Springtime plantings have been replaced with grocery store harvests. Overnight, tomato plants have spawned bright red fruit tied to their stems with string, and fuzzy little vines have sprouted banana-sized cucumbers.

“It’s our thing,” said Kim Merchant, who was one of eight kids. She now has a daughter of her own.

That’s how she and her father played. They’re still doing it.

Mate needed

“The last was the best one yet,” Poland said Thursday, sitting in his easy chair and staring at a bright green orange tree.

About four years ago, Merchant brought the tree home from Florida.

As a tree expert, he knew the fruit wouldn’t come unless it had a mate. That finally came last winter, when Merchant’s brother-in-law returned from Florida. The new tree was put indoors with the other. And Poland waited.

Suddenly, oranges the size of pencil erasers appeared.

“I thought they were real,” Poland said. “I really did.”

Instead, they were beads. She had sneaked in when he was out and carefully hung them from branches.

After all, no one guessed he’d actually grow a Maine orange.

When Merchant’s sister dropped by weeks later, she plucked one off the tree and challenged her dad to eat it. He didn’t. It was too hard.

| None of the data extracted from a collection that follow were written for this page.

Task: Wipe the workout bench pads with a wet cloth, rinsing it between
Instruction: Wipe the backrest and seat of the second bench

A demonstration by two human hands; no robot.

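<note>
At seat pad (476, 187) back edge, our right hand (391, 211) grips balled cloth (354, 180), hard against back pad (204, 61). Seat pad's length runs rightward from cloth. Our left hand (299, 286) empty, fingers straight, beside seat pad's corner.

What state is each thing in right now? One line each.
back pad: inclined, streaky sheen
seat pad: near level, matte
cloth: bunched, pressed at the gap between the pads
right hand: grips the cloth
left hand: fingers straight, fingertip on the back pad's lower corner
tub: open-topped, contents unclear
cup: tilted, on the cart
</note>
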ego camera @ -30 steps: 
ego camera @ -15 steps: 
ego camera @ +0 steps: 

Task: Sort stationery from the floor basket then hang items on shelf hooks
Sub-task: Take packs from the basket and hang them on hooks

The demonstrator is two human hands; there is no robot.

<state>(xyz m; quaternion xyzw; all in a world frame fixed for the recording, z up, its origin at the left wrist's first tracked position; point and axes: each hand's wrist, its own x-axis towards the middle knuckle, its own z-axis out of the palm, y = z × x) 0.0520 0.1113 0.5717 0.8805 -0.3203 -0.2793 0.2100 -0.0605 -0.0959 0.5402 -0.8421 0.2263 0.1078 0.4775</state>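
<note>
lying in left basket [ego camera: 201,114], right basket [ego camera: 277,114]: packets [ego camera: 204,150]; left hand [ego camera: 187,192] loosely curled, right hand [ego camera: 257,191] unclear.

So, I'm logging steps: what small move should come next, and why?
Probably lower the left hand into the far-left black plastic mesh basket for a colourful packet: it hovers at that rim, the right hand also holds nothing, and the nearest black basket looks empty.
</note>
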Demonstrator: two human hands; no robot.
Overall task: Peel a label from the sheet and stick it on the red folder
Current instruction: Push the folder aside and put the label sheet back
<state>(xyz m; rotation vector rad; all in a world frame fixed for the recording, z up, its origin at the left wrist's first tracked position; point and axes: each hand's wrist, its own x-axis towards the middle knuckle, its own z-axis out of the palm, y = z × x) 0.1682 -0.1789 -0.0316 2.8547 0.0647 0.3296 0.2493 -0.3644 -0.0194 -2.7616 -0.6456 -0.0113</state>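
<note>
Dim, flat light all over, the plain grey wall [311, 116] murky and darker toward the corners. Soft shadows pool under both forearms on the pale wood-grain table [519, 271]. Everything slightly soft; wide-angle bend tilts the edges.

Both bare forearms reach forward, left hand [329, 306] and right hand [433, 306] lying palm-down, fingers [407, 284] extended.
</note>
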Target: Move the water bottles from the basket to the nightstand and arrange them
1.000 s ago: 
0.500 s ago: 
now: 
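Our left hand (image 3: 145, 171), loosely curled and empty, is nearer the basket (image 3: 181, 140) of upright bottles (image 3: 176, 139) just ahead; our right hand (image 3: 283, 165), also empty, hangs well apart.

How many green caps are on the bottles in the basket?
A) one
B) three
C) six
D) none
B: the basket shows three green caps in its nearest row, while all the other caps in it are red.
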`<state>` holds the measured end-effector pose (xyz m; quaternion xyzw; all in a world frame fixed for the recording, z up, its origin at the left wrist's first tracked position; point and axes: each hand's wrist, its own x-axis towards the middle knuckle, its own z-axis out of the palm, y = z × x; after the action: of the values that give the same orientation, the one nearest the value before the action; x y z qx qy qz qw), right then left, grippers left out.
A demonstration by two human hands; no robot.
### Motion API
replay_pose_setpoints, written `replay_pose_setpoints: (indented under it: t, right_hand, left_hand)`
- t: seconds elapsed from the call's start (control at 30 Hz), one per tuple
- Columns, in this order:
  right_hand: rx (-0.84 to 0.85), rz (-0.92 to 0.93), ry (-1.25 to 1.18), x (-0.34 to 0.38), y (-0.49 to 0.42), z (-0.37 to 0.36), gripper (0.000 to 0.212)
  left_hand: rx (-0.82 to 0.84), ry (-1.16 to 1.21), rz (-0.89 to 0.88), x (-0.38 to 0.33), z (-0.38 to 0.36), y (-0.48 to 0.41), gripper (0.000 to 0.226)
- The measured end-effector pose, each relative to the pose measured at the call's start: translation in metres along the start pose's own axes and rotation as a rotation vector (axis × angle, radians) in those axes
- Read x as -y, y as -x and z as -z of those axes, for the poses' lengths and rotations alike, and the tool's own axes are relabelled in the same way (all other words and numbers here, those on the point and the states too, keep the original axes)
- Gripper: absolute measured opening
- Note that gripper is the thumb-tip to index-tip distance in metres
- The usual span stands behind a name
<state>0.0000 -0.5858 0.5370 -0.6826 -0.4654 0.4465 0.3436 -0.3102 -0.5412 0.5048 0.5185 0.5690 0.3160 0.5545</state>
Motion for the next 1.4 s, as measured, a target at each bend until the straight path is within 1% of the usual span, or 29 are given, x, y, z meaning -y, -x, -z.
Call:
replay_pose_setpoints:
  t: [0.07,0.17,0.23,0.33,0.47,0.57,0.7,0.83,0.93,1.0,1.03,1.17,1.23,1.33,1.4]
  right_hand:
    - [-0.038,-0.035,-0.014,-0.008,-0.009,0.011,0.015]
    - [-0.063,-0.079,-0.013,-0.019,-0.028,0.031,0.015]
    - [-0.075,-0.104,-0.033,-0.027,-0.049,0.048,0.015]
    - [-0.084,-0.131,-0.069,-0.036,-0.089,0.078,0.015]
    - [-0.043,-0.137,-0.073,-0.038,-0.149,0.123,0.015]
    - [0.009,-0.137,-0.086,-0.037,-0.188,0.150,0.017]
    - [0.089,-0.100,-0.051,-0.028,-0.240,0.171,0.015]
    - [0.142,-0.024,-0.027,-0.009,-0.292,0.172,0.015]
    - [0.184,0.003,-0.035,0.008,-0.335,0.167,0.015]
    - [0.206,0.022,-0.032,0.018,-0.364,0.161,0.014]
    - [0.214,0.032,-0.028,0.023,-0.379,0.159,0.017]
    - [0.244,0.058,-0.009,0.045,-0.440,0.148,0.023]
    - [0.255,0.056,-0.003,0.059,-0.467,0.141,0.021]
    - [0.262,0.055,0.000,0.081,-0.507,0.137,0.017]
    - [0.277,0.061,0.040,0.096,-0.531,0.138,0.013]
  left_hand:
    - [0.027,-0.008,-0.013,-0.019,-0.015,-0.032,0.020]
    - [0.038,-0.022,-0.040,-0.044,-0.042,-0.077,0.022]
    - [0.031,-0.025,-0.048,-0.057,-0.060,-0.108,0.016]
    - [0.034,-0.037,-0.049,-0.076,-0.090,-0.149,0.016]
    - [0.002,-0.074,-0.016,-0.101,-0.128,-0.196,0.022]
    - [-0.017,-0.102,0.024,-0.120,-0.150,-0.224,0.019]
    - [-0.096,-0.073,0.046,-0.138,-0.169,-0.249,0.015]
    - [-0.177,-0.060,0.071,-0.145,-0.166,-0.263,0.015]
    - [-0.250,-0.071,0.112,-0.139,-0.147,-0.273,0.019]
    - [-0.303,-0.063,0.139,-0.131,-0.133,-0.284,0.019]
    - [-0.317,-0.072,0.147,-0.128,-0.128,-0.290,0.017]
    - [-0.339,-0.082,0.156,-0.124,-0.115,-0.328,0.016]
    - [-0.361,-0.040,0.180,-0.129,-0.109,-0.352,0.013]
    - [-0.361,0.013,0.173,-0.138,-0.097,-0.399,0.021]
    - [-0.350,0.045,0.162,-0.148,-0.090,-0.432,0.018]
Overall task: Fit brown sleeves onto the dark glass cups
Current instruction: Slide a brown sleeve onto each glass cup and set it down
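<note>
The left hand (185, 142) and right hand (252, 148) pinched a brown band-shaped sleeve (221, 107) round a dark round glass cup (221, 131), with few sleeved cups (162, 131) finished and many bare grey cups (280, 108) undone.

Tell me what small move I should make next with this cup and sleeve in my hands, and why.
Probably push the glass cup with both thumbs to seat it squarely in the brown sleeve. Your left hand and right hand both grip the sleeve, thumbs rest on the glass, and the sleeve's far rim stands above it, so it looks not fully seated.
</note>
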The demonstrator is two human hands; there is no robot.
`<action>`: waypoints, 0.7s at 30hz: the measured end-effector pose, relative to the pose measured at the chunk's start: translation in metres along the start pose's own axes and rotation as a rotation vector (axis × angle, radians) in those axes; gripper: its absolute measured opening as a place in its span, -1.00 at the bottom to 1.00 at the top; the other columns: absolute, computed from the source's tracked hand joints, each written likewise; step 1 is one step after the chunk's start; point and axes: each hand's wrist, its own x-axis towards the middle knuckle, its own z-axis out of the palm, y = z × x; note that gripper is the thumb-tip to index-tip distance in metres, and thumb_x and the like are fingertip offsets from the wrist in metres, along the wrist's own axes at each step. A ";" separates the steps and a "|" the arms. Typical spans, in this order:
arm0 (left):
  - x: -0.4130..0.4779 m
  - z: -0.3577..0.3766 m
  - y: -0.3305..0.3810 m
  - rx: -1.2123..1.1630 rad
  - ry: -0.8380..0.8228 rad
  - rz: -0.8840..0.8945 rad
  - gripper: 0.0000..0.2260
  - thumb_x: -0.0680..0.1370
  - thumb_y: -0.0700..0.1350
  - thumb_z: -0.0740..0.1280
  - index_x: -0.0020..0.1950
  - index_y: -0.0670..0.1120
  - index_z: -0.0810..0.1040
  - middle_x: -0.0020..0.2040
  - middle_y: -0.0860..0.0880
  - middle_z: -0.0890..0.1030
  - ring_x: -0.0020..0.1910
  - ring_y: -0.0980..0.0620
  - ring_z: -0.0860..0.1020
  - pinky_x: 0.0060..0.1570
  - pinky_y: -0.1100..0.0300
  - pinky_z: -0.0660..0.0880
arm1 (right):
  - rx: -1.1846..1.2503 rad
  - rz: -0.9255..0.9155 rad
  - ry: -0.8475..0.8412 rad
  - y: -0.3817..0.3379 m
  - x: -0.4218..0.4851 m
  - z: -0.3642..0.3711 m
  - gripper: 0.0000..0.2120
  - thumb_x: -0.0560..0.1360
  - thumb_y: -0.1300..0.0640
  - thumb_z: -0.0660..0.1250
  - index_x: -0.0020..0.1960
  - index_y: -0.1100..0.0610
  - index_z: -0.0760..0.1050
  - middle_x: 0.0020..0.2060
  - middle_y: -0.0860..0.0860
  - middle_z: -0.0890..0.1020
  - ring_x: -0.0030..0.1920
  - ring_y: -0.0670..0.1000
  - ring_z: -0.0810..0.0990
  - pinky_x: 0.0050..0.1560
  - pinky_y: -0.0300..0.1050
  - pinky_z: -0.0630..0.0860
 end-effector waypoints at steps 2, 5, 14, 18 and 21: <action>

Instead, Poland called Merchant.

“I told her, I’m going to throw a fish in your swimming pool.'”

Merchant laughed. “I got him,” she said. “But he got me better.”

A few weeks later, real tropical fruit began to sprout from the branches. On Thursday, the count was 52 in all. And some of these oranges are already the size of golf balls.

“I told Kim she could have the first one,” Poland said.